If you are curious about floating point binary fractions, have a look at:

- https://en.wikipedia.org/wiki/Computer_number_format#Representing_fractions_in_binary
- https://www.electronics-tutorials.ws/binary/binary-fractions.html
- https://ryanstutorials.net/binary-tutorial/binary-floating-point.php
- https://planetcalc.com/862/

If you are curious about Two's complement:

- https://janmr.com/blog/2010/07/bitwise-operators-and-negative-numbers/
- https://en.wikipedia.org/wiki/Two%27s_complement

## License:

- GPL v3 or later

## Features:

- Python 3
- constructors for various types: int, float, Fraction, str, TwosComplement, Binary
- supports many operators: +, -, *, /, //, %, **, <<, >>, ~, &, ...
- supports many methods: not, abs, round, floor, ceil, ...
- internally the value is kept as a Fraction and most operations are done in Fractions.

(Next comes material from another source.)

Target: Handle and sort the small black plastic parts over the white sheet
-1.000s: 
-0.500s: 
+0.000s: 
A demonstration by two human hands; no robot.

This results in better performance and infinite precision. Only a few limited operations such as 'and', 'or', 'xor', and 'invert' are done on strings.
- very high precision
- many operations are lossless, i.e. with no rounding errors or loss of precision
- supports very long binary fractions
- supports exponential representations
- well documented
- well tested
- over 1600 test cases

## Sample usage, Example calls:

Please have a look at the short example program that uses the `Binary`

class and module. See file binary_sample.py.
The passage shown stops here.